Personal information
- Nationality: American
- Born: October 18, 1989 (age 36) Beltsville, Maryland
- Height: 5 ft 9 in (175 cm)
- Weight: 133 lb (60 kg)

Sport
- Country: United States
- Sport: Track and Field
- Event: 1500 meters
- College team: Oregon Ducks
- Turned pro: Nov. 2011
- Retired: 2024

Achievements and titles
- Olympic finals: 2012 London; 1500 m, 4th; 2016 Rio de Janeiro; 1500 m, Gold; 2020 Tokyo; 1500 m, 15th (sf);
- World finals: 2011 Daegu; 1500 m, Bronze; 2013 Moscow; 1500 m, Silver; 2015 Beijing; 1500 m, 8th; 2017 London; 1500 m, 37th (h); 2019 Doha; 1500 m, 8th;
- Personal bests: Outdoor ; 800 m: 1:44.62 (New York 2015); 1500 m: 3:30.40 (Monaco 2015); Mile: 3:49.26 (Portland 2021); 5000 m: 13:00.39 (Beaverton 2019); Indoor ; 1000 m: 2:17.00i (Boston 2015); Mile: 3:50.63i (New York 2016); 3000 m: 7:40.74i (Portland 2016);

Medal record
Men's athletics
Representing the United States
Olympic Games
| Gold medal – first place | 2016 Rio de Janeiro | 1500 m |
World Championships
| Silver medal – second place | 2013 Moscow | 1500 m |
| Bronze medal – third place | 2011 Daegu | 1500 m |
World Indoor Championships
| Gold medal – first place | 2016 Portland | 1500 m |
Pan American Junior Championships
| Gold medal – first place | 2007 São Paulo | 1500 m |

= Matthew Centrowitz Jr. =

American middle-distance runner

Matthew Centrowitz Jr. (born October 18, 1989) is an American middle-distance runner, who specializes in the 1500 metres. He won a gold medal in the event at the 2016 Summer Olympics in Rio de Janeiro, a bronze medal at the 2011 World Championships, and a silver medal at the 2013 World Championships. Centrowitz is also a five-time national champion in the 1500 m at the USA Outdoor Track and Field Championships.
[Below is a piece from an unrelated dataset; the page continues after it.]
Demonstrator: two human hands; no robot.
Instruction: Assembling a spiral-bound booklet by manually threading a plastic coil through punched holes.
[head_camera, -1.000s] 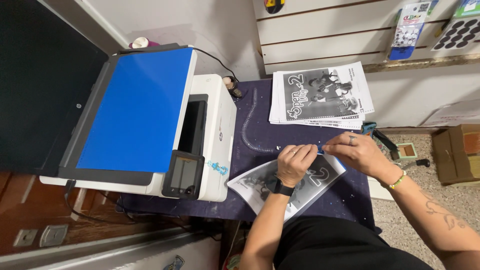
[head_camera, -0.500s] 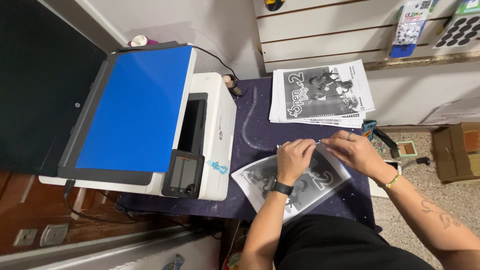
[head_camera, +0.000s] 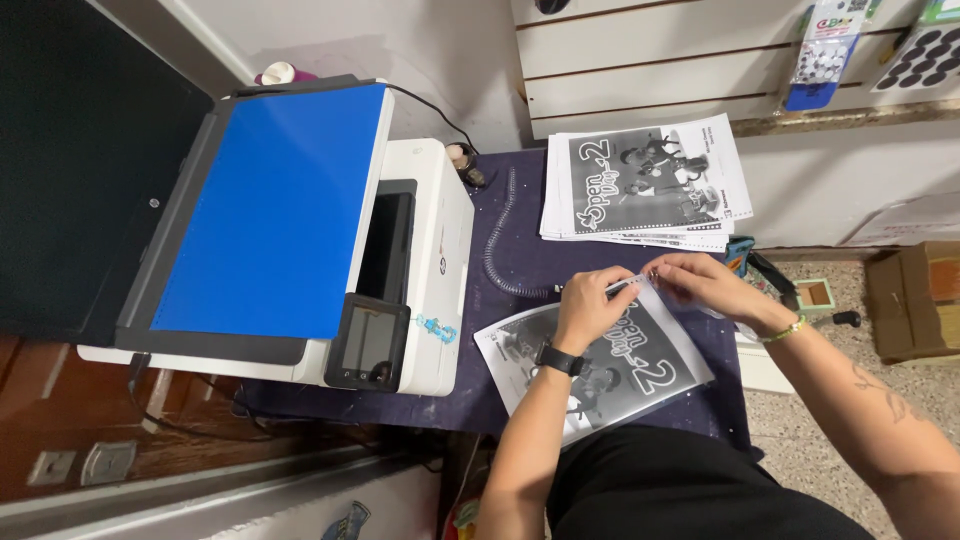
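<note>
Your left hand (head_camera: 592, 303), a black watch on its wrist, is curled down on the upper edge of the printed booklet (head_camera: 600, 365), fingers closed on that edge. Your right hand (head_camera: 705, 283) meets it there, fingertips pinched on the same edge. That booklet lies tilted on the dark tabletop (head_camera: 500, 380), just right of the white printer (head_camera: 420, 270); a clear spiral coil (head_camera: 500, 240) lies beyond it, beside a stack of printed booklets (head_camera: 645, 185)

printed booklet (head_camera: 600, 365) | black-and-white cover, face up, tilted | flat on dark tablecloth, just right of the white printer (head_camera: 440, 260)
</note>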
As a high schooler, Centrowitz won a gold medal at the 2007 Pan American Junior Championships. He competed in college for the University of Oregon, where he was the NCAA champion in the 1500 m in 2011. The university inducted him into the Oregon Sports Hall of Fame in 2021. Centrowitz competed professionally for Nike from 2011 until his retirement in 2024.

==Early life and youth sports==
Centrowitz was born in Beltsville, Maryland, the son of Beverly (née Bannister) and two-time Olympian Matt Centrowitz, who was the head track coach at American University in Washington, D.C. Centrowitz Jr.'s father is of Jewish and Irish ancestry, and his mother is from Guyana. His sister Lauren Centrowitz is also an elite runner, qualifying for the Olympic Trials in 2012. Centrowitz is Catholic. He grew up in Arnold, Maryland.

Centrowitz was a track star at Broadneck High School in Annapolis. His negative split 8:41.55 win in the 2-mile race at the Nike Outdoor Nationals was described as one of the best races in prep history and was also the best high school time of 2007. His time of 4:08.38 for the mile at the Penn Relays in April 2007 established a meet record. That same year, he also set the Maryland state record over 1600 meters in 4:04.09 and won a gold medal at the Pan American Junior Championships held in São Paulo, Brazil in the 1500 m run.

== Collegiate competition ==
Centrowitz ran for the University of Oregon from 2007 to 2011, where he was a 7-time All-American. In 2009, Centrowitz's split of 3.59.53 helped break the NCAA 4 x mile record on May 10 with teammates Andrew Wheating (3:59.60), Shadrack Kiptoo-Biwott (4:05.21), and Galen Rupp (3:58.93), shaving a little more than a second off of the old record with a 16:03.24.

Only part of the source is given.